Okinawa police say this currency exchange shop near Camp Foster was robbed by two English-speaking masked men on May 12, 2020.

Okinawa police say this currency exchange shop near Camp Foster was robbed by two English-speaking masked men on May 12, 2020. (Aya Ichihashi/Stars and Stripes)

NAHA, Okinawa — Two men from Kadena Air Base, a soldier and a civilian cook, during their first appearance in Naha District Court pleaded guilty Monday to robbing a currency exchange on Okinawa of nearly $65,000 on May 12.

Pvt. Demetrius Moton Jr., 21, and Hassan Smith, 34, a cook for Kadena’s Child Development Center, were charged with robbery and invasion of a building. The pair, wearing masks, robbed a currency exchange near the Camp Foster front gate at knifepoint and made off with $64,700 in Japanese and U.S. currency.

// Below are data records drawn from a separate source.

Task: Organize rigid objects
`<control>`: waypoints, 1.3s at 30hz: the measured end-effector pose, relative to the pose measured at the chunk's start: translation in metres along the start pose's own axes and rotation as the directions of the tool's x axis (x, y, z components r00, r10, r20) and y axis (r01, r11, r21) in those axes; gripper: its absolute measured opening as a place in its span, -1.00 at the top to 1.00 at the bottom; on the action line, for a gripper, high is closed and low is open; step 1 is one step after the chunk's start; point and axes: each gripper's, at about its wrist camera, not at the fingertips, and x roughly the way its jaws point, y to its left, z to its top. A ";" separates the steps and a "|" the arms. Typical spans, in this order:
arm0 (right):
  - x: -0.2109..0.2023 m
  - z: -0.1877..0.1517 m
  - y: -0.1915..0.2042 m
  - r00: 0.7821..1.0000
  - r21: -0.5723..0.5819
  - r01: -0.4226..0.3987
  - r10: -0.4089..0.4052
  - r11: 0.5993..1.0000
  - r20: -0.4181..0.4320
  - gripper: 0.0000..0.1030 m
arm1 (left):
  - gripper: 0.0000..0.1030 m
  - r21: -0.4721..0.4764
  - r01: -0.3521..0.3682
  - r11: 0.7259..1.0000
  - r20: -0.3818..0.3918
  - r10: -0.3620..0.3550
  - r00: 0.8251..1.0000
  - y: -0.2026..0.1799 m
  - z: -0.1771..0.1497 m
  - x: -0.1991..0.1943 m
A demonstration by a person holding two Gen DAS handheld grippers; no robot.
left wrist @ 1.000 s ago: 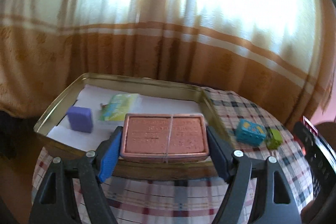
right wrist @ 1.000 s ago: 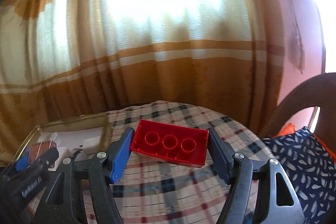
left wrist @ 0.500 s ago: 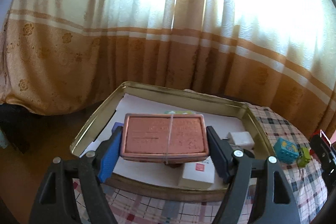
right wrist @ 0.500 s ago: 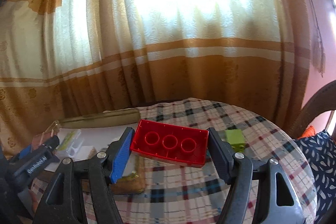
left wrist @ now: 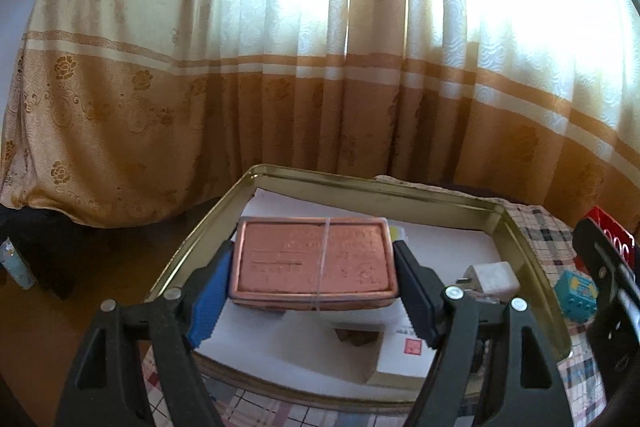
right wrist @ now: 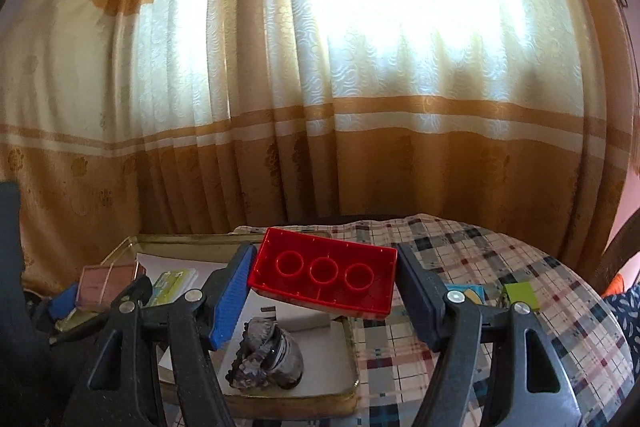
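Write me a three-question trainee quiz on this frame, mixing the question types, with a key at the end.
1. True or false: the left gripper is empty.
2. Multiple choice: the red brick in the right gripper shows which side to the camera? A. studded top. B. hollow underside with three round tubes. C. a flat sticker.
3. Short answer: which two small things lie on the plaid tablecloth outside the gold tray?

Key
1. False: it is shut on the pink tin, held above the tray.
2. B.
3. The teal block and the green block.
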 end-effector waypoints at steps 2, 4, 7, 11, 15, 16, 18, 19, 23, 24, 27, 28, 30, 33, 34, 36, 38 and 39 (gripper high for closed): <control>-0.001 -0.004 0.001 1.000 -0.016 0.001 -0.001 1.000 0.004 -0.39 | -0.49 -0.005 -0.004 1.000 -0.023 0.004 1.000 0.000 0.000 0.005; 0.001 -0.005 0.000 1.000 -0.014 -0.005 0.004 1.000 -0.004 -0.39 | -0.49 -0.020 0.004 1.000 -0.048 -0.005 0.999 0.001 -0.001 0.011; 0.003 -0.004 0.001 1.000 -0.024 0.002 -0.002 1.000 0.001 -0.39 | -0.49 -0.056 0.021 0.998 -0.056 -0.024 0.998 0.004 -0.003 0.013; 0.009 -0.002 0.001 1.000 -0.036 0.023 -0.023 0.999 0.012 -0.39 | -0.49 -0.066 0.020 0.998 -0.066 -0.024 0.998 0.006 -0.004 0.015; 0.015 -0.002 0.002 1.000 -0.044 0.030 -0.031 0.999 -0.002 -0.39 | -0.49 -0.060 0.013 0.998 -0.069 -0.017 0.997 0.005 -0.004 0.015; 0.015 -0.002 0.002 1.000 -0.045 0.031 -0.031 0.999 -0.001 -0.39 | -0.49 -0.059 0.013 0.998 -0.070 -0.017 0.997 0.005 -0.004 0.015; 0.015 -0.001 0.003 1.000 -0.047 0.029 -0.029 0.998 0.000 -0.39 | -0.49 -0.054 0.012 0.998 -0.069 -0.016 0.997 0.004 -0.004 0.015; 0.016 -0.001 0.003 1.000 -0.048 0.029 -0.029 0.998 -0.001 -0.39 | -0.49 -0.052 0.012 0.999 -0.069 -0.016 0.997 0.004 -0.004 0.016; 0.018 0.000 0.003 0.999 -0.056 0.032 -0.032 0.998 0.005 -0.39 | -0.49 -0.042 0.008 0.999 -0.067 -0.011 0.998 0.002 -0.004 0.015; 0.018 0.000 0.004 0.999 -0.058 0.034 -0.033 0.998 0.006 -0.39 | -0.49 -0.041 0.007 0.999 -0.066 -0.010 0.998 0.003 -0.003 0.015; 0.021 0.000 0.004 0.999 -0.058 0.040 -0.040 0.998 0.003 -0.39 | -0.49 -0.036 0.000 0.999 -0.063 -0.003 0.998 0.002 -0.003 0.015; 0.021 0.000 0.004 0.999 -0.057 0.041 -0.041 0.998 0.002 -0.39 | -0.49 -0.033 0.000 0.999 -0.062 -0.002 0.998 0.002 -0.003 0.015; 0.023 0.001 0.005 0.999 -0.059 0.043 -0.043 0.997 0.000 -0.39 | -0.49 -0.022 -0.010 1.000 -0.057 0.009 0.998 0.000 -0.002 0.015; 0.023 0.001 0.008 0.999 -0.071 0.044 -0.044 0.997 -0.002 -0.39 | -0.49 -0.011 -0.017 1.000 -0.054 0.016 0.998 -0.002 -0.002 0.014; 0.023 0.001 0.009 0.999 -0.075 0.044 -0.044 0.996 -0.002 -0.39 | -0.49 -0.010 -0.017 1.000 -0.054 0.017 0.998 -0.002 -0.002 0.014; 0.023 0.001 0.008 0.999 -0.076 0.041 -0.041 0.996 0.000 -0.39 | -0.49 -0.010 -0.017 1.000 -0.053 0.017 0.998 -0.002 -0.003 0.014; 0.023 0.001 0.006 0.999 -0.069 0.040 -0.041 0.997 -0.003 -0.39 | -0.49 -0.009 -0.015 1.000 -0.052 0.014 0.999 -0.002 -0.003 0.014; 0.023 0.001 0.006 0.999 -0.067 0.041 -0.041 0.997 -0.004 -0.39 | -0.49 -0.008 -0.015 1.000 -0.051 0.014 0.999 -0.002 -0.003 0.013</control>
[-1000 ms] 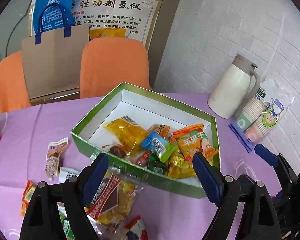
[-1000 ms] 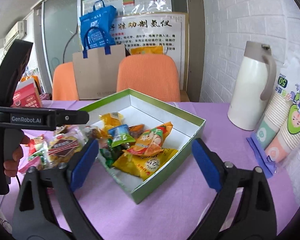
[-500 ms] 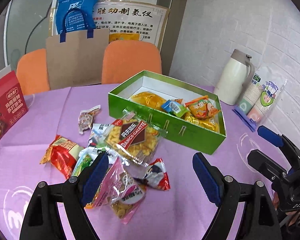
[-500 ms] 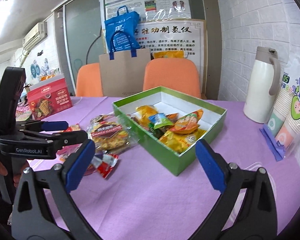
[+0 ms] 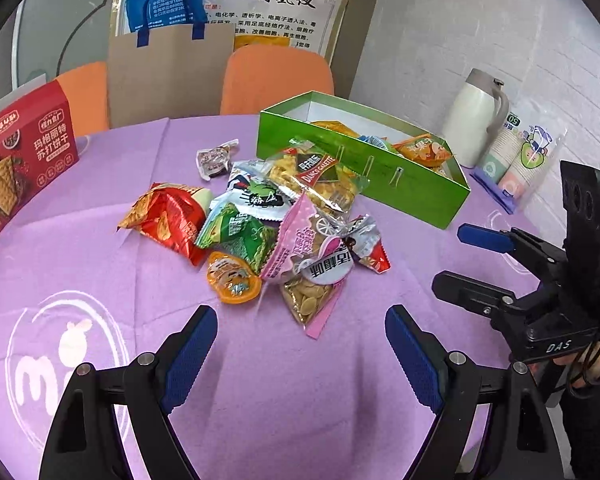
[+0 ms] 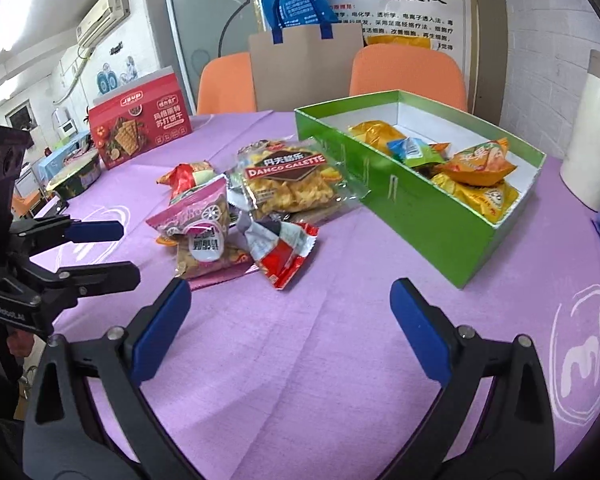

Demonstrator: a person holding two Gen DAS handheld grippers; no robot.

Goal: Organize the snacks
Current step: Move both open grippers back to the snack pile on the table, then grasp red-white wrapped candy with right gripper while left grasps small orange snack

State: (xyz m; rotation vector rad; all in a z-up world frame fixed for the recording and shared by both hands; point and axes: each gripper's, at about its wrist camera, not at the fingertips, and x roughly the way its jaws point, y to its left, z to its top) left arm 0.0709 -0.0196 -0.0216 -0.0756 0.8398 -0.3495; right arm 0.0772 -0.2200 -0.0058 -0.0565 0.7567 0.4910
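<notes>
Left wrist view: the left gripper [image 5: 300,344] gapes wide and empty over the purple tablecloth [image 5: 100,280]. The heap of snack packets [image 5: 260,220] lies just beyond it, overlapping too much to count. The green box [image 5: 364,176] behind hides most of its contents. Two orange chairs [image 5: 276,80] are partly blocked by a paper bag [image 5: 168,76].

Right wrist view: the right gripper [image 6: 290,320], also wide and empty, shows four packets inside the box [image 6: 420,208]. The flask [image 6: 592,140] is cut off.
</notes>
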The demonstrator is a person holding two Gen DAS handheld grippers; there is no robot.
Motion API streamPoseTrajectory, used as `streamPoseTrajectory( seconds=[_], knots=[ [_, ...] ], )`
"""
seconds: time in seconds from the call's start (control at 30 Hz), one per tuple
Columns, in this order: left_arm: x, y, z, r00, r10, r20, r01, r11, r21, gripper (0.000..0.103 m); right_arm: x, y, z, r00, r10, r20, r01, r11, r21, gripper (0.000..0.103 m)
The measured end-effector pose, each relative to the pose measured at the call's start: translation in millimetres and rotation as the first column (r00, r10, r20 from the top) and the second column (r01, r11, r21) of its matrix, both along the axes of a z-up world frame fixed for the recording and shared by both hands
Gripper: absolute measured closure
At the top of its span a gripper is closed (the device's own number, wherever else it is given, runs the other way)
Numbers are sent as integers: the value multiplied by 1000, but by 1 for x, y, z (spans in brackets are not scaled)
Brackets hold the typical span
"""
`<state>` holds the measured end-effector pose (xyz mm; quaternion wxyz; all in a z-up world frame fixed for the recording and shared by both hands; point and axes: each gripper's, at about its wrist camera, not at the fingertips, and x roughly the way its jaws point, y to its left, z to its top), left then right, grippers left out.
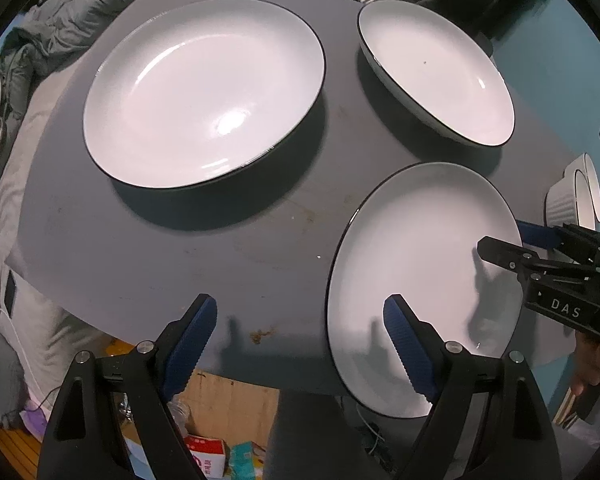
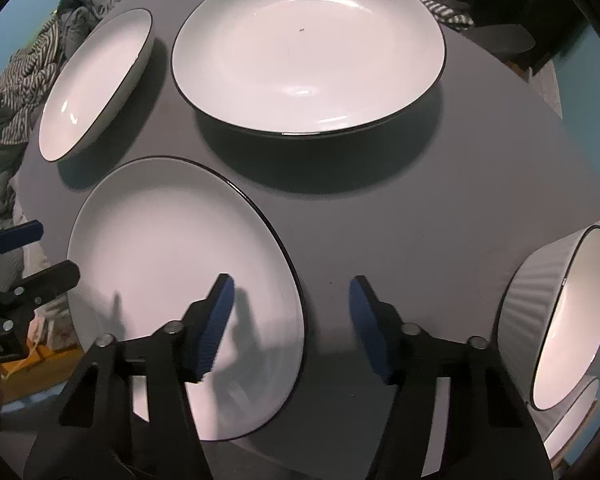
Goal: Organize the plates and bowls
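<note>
Three white plates, the near flat plate (image 1: 412,280) and two deeper far ones, plus two ribbed bowls (image 2: 556,332) at right; left gripper (image 1: 300,340) and right gripper (image 2: 292,320) straddle the near plate's opposite rims, jaws apart, gripping nothing.

Three white dark-rimmed plates (image 1: 204,92) apart, ribbed white bowls (image 2: 556,320) beside
</note>
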<state>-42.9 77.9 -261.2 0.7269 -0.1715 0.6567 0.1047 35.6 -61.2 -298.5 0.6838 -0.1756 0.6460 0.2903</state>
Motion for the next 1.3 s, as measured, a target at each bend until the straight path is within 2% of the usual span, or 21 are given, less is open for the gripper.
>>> streamPoseTrajectory(
  seconds=[0.07, 0.2, 0.27, 0.37, 0.47, 0.5, 0.67, 0.8, 0.97, 1.3],
  knots=[
    [1, 2, -1, 1000, -3, -8, 3, 1000, -11, 24, 1, -1, -3, 1000, 9, -20, -9, 1000, -2, 58],
    [2, 12, -8, 1000, 10, -25, -11, 999, -35, 32, 7, -2, -6, 999, 28, -43, -27, 1000, 9, 67],
    [2, 14, -11, 999, 20, -34, -21, 999, -45, 40, 10, -3, -7, 998, 37, -52, -37, 999, 14, 71],
    [2, 20, -19, 998, 42, -53, -46, 996, -77, 47, 15, -4, -7, 996, 51, -69, -49, 998, 27, 75],
    [-4, 22, -28, 996, 58, -65, -64, 993, -95, 61, 20, -6, -8, 994, 64, -87, -62, 998, 31, 75],
    [-4, 24, -31, 996, 61, -69, -67, 993, -97, 65, 10, 10, -4, 993, 66, -94, -64, 998, 29, 75],
    [-1, 32, -35, 995, 75, -71, -84, 987, -135, 76, 23, 21, -4, 990, 81, -115, -78, 996, 36, 76],
    [-3, 34, -36, 995, 76, -68, -86, 984, -158, 87, 24, 17, -15, 988, 88, -127, -83, 996, 46, 79],
    [-4, 26, -42, 995, 75, -70, -84, 985, -149, 87, 29, 16, -19, 985, 86, -148, -79, 995, 56, 81],
    [-21, 34, -59, 988, 129, -82, -144, 963, -228, 88, 47, 11, -31, 969, 66, -237, -46, 995, 90, 86]
  ],
)
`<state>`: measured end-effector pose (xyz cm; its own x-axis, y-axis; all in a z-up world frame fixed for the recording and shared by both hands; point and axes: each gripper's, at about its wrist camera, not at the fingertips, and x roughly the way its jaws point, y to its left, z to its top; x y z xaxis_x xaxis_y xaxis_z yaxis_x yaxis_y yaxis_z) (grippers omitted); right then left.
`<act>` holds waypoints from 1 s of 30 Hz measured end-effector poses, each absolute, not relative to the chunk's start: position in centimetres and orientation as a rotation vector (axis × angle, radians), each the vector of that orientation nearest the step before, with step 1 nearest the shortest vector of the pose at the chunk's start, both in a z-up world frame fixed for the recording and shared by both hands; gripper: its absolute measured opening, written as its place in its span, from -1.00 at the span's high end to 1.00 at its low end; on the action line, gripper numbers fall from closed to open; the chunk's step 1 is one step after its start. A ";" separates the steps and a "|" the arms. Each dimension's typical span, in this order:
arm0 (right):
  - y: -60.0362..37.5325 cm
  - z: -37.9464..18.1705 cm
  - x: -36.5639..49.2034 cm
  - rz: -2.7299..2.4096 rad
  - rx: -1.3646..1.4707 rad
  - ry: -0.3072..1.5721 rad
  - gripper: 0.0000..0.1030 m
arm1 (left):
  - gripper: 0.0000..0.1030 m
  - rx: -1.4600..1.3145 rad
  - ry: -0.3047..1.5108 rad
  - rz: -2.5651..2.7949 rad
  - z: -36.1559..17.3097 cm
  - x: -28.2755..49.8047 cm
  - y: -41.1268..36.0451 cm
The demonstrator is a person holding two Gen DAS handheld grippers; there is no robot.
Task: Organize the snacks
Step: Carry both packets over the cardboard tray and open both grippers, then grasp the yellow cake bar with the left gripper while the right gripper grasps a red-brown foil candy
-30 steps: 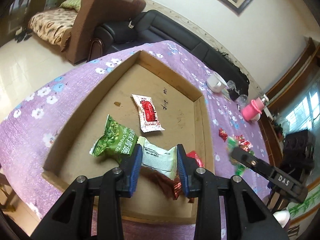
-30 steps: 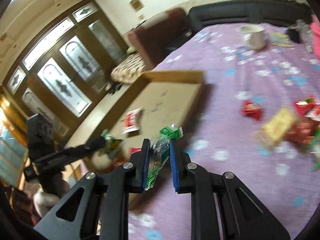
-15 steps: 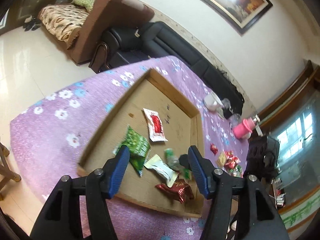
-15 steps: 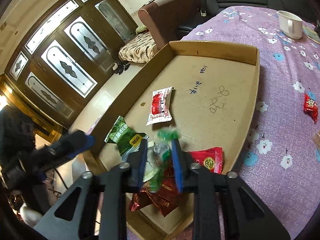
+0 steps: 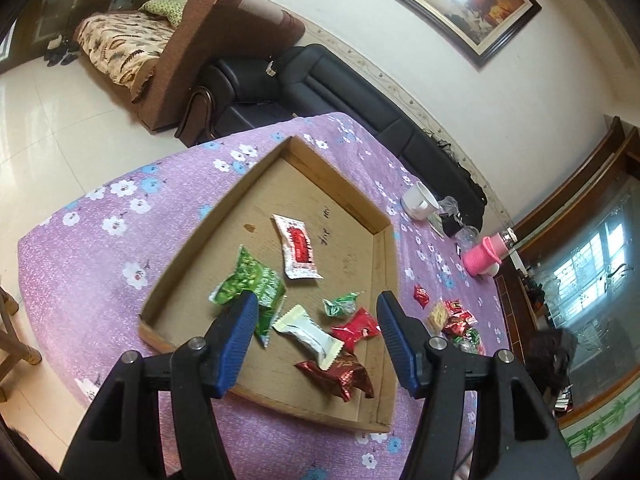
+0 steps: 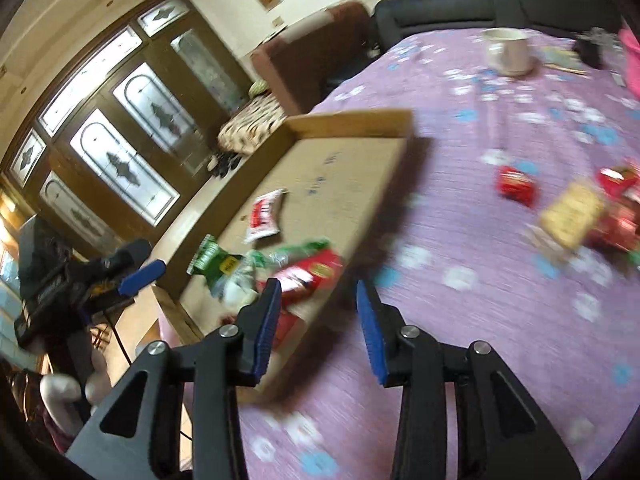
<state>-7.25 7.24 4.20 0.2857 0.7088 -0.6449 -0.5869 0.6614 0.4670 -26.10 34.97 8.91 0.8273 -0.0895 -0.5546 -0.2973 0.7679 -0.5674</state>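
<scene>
A shallow cardboard tray (image 5: 182, 248) lies on the purple flowered table. In it are a green pea packet (image 5: 250, 286), a red-and-white packet (image 5: 298, 246), a white packet (image 5: 308, 334), a small green candy (image 5: 340, 304), a red packet (image 5: 358, 328) and a dark red packet (image 5: 340, 376). My left gripper (image 5: 316, 340) is open and empty, raised above the tray's near end. My right gripper (image 6: 318, 320) is open and empty over the tray's right edge (image 6: 372, 208). Loose snacks (image 6: 572, 212) lie on the cloth to the right.
A white mug (image 5: 418, 202) and a pink bottle (image 5: 482, 258) stand at the table's far side. A black sofa (image 5: 320, 92) and a brown armchair (image 5: 200, 52) lie beyond the table. The left gripper shows in the right wrist view (image 6: 140, 274).
My left gripper let go of the white packet and rose, jaws wide. My right gripper carried the green candy over the tray, released it there, opened and swung right.
</scene>
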 end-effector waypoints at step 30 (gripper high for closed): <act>-3.4 2.3 4.0 0.459 0.266 0.953 0.12 | -0.23 -0.330 0.774 -0.137 10.3 -19.9 20.4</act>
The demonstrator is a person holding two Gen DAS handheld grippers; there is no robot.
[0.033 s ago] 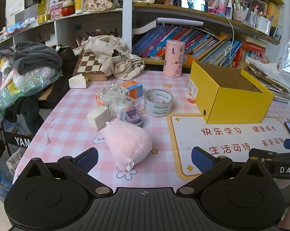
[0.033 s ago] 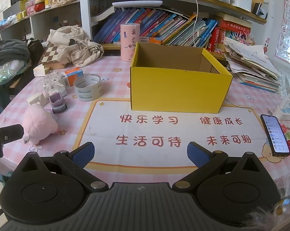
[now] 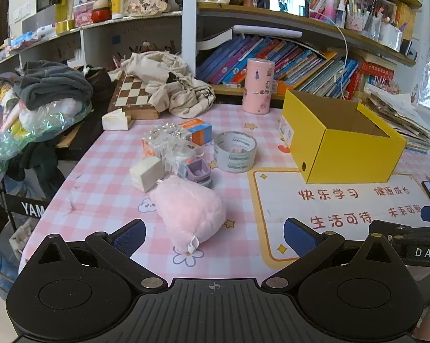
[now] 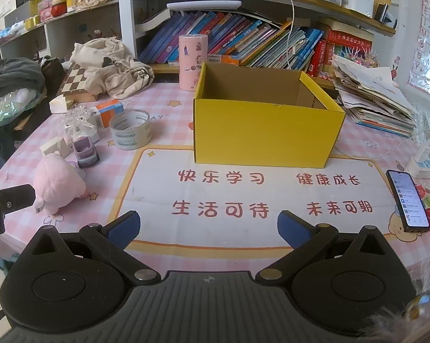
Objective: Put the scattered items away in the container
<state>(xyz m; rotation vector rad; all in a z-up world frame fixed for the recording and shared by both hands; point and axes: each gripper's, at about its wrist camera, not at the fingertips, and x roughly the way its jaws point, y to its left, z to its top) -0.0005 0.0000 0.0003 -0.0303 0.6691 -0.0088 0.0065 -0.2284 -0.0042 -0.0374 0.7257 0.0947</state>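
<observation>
An open yellow cardboard box (image 3: 343, 145) (image 4: 267, 134) stands on the pink checked table. Left of it lie a pink plush toy (image 3: 189, 211) (image 4: 56, 183), a tape roll (image 3: 235, 152) (image 4: 130, 133), a purple toy car (image 3: 197, 172) (image 4: 85, 150), a cream block (image 3: 146, 172) (image 4: 55, 146), an orange-blue carton (image 3: 196, 130) (image 4: 107, 113) and a clear wrapped bundle (image 3: 169, 143) (image 4: 77, 120). My left gripper (image 3: 215, 235) is open, just short of the plush. My right gripper (image 4: 209, 225) is open and empty over the printed mat, in front of the box.
A pink canister (image 3: 258, 85) stands behind the box. A chessboard (image 3: 132, 94) with beige cloth (image 3: 172, 85) lies at the back left. A phone (image 4: 407, 200) and a paper stack (image 4: 372, 97) lie at the right. Bookshelves run behind. Clothes are piled off the left edge.
</observation>
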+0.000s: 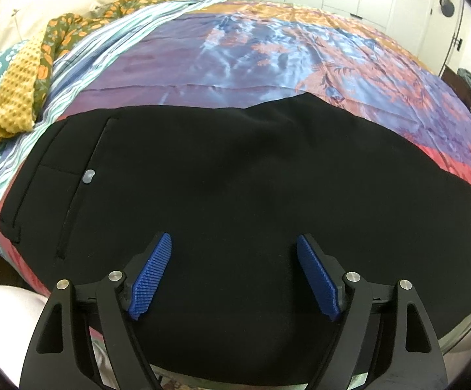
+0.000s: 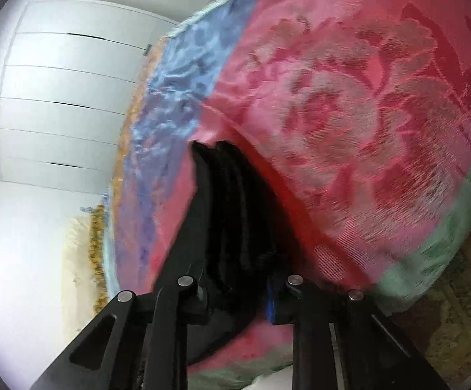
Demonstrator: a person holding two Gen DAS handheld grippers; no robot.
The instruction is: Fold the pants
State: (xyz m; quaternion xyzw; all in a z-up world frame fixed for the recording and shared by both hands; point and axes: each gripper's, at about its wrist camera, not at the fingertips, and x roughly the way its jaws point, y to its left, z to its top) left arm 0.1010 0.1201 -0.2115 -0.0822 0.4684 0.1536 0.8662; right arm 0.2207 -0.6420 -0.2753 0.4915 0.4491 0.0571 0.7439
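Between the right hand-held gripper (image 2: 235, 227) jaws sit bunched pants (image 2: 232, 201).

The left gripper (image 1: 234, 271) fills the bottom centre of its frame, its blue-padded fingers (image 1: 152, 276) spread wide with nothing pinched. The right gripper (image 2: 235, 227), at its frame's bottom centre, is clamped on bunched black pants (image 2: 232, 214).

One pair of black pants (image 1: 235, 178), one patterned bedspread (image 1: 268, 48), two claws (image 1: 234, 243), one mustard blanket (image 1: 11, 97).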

Moton told a three-judge panel that he brandished the knife and demanded the money.

“First, I asked to exchange the money, then I jumped over the counter,” he said. “Inside, I told the victims to step back, but the man pushed me, so I grabbed the knife with my right hand to scare him. He stepped back so I grabbed the money.”

No one was injured in the robbery.

Moton told the panel he was getting kicked out of the Army and needed the money for his wife and children.

“I was worried that I won’t be able to provide for my family in the States, as COVID-19 pandemic and all, there are no jobs in the States and the government locked down the economy,” he said. COVID-19 is the respiratory disease caused by the coronavirus.

As a reminder of the ongoing pandemic, everyone in the courtroom was required to wear masks.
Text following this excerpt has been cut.